#### Requirement:
The answer must consist only of the lines from the line with "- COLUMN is" to the line with "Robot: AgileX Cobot", both included, exactly as they stand below.

........

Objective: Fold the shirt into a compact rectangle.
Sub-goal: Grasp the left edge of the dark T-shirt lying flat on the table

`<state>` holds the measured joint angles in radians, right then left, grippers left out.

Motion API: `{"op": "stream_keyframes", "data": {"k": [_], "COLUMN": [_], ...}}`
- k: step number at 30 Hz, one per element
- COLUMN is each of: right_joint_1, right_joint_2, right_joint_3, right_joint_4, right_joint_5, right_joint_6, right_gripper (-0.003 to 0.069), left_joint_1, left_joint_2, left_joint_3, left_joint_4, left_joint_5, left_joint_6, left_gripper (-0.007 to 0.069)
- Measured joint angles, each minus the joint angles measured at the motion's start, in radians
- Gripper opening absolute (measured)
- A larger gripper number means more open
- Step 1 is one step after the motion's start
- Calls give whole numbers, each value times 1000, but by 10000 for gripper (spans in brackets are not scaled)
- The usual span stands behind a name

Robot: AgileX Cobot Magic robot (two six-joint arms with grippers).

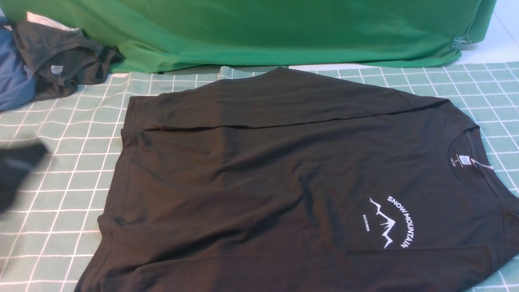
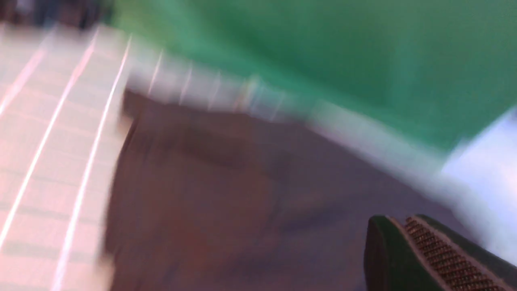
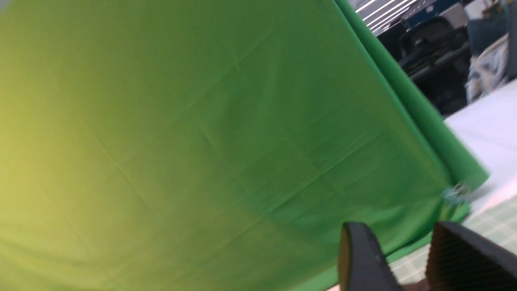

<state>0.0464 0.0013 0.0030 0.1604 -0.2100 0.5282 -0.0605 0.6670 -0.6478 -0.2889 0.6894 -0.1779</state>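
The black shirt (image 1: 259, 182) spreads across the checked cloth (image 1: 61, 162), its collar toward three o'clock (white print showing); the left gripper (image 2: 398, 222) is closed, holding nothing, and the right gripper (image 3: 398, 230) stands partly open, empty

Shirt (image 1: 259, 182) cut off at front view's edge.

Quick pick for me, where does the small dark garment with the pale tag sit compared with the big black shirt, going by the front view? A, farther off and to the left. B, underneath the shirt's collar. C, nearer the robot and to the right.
A: the small garment lies beyond the shirt, at the far left.
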Motion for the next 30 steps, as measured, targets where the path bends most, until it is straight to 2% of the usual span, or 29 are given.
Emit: {"op": "stream_keyframes", "data": {"k": [3,5,7,12,15,21,26,29,30], "right_joint_1": [33,74,130,243,296,353,357,357,357], "right_joint_2": [3,35,95,292,387,474,504,504,504], "right_joint_3": [-78,-180,-292,-516,-573,-587,-587,-587,-587], "right_joint_4": [2,3,3,4,5,5,7,7,7], "right_joint_5": [142,293,445,737,808,816,809,796,790], "right_joint_6": [15,-57,-143,-278,-324,-353,-364,-373,-377], "right_gripper": [166,85,40,21,21,24,30,34,35], "left_joint_1": [0,0,0,0,0,-4,-108,-188,-231], "left_joint_2": [212,342,438,615,689,775,778,778,778], "left_joint_3": [-3,5,12,14,14,14,14,14,14], "left_joint_4": [21,51,88,156,166,170,222,250,289], "left_joint_5": [136,171,179,126,105,91,88,88,88], "left_joint_6": [76,95,104,107,107,141,146,109,53], "left_gripper": [15,15,15,15,15,15,15,15,15]}}
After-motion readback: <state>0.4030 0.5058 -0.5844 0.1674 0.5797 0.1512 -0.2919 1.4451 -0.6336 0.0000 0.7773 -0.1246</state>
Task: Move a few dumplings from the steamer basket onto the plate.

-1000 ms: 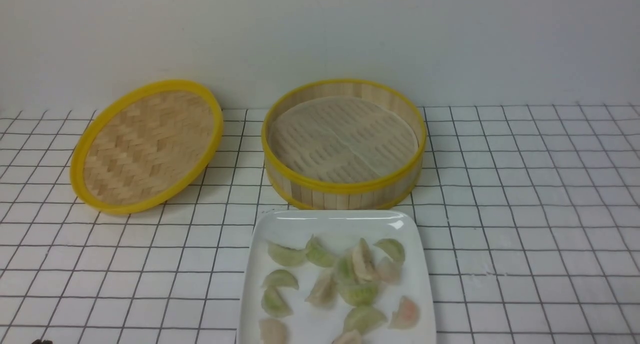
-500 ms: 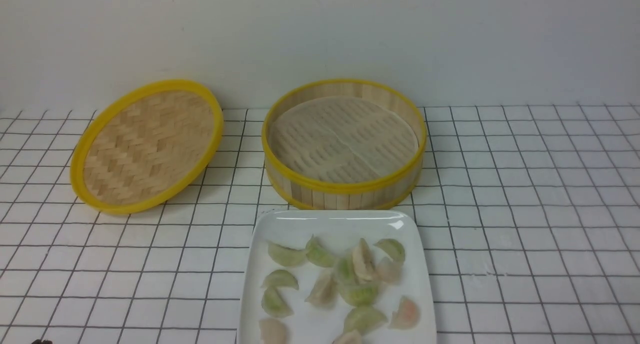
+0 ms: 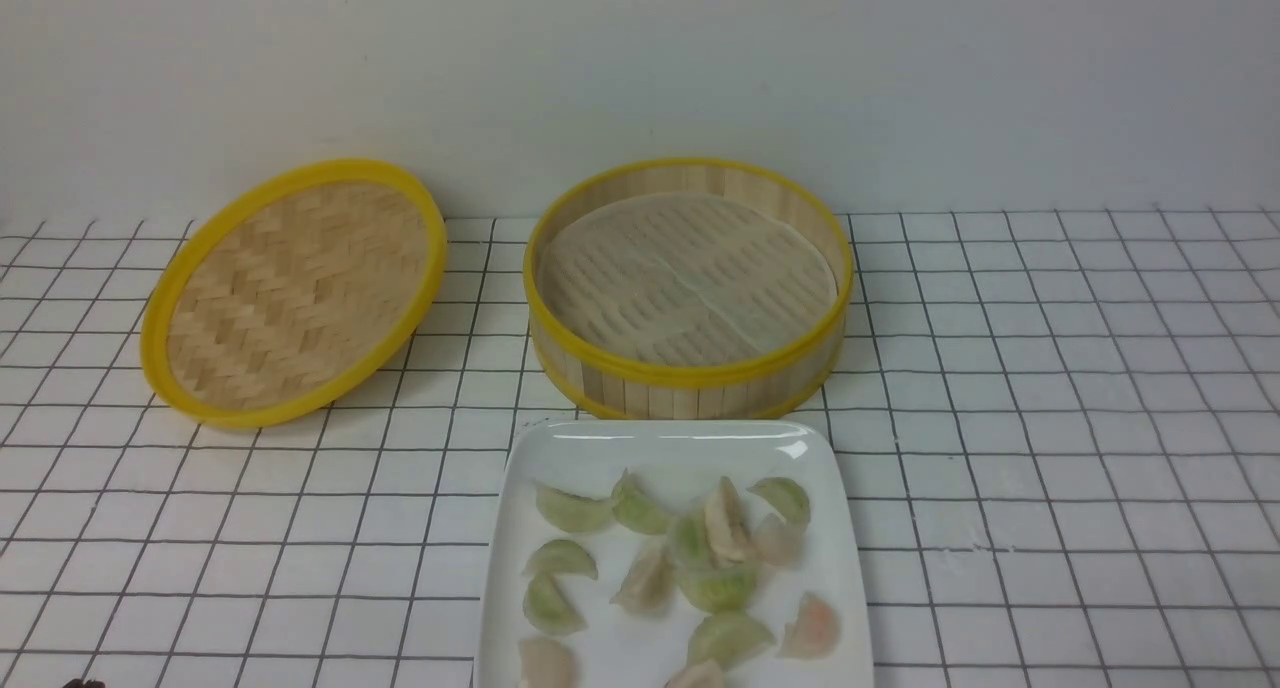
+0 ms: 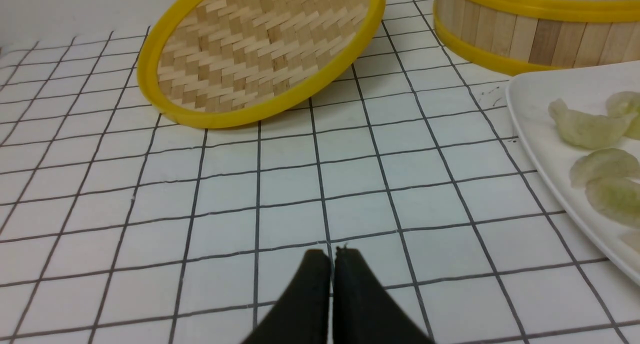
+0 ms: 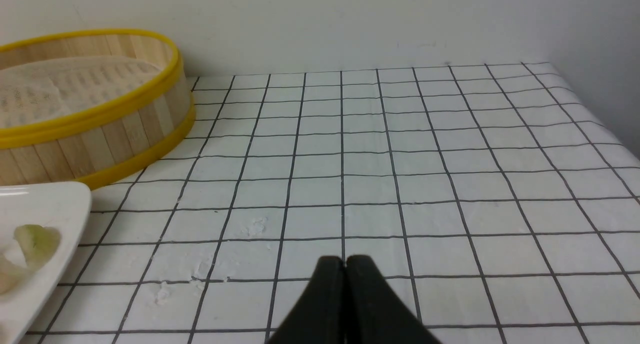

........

#### Answer to this problem:
- COLUMN is each of: right_joint_1, right_joint_2, right_joint_3, right_joint_4, right_joint_5, right_joint_6, right_gripper (-0.003 to 0.069), left_joint_1, left_joint_2, left_joint_3, left_joint_4, left_joint_5, left_joint_6, left_gripper (-0.007 to 0.069)
- Measured joint angles, each minus the joint angles measured at the motion's start, in radians
- Gripper opening absolute (measured)
- A larger gripper number means more open
- Step 1 is one step after the motion's start
- Calls give whole numbers, each value times 1000, but by 10000 for gripper (spans in brackets are not scaled)
- The usual span stands behind a name

Robot: AgileX Cobot Magic robot (two six-joint arms with grippers).

No further work is required for this exercise.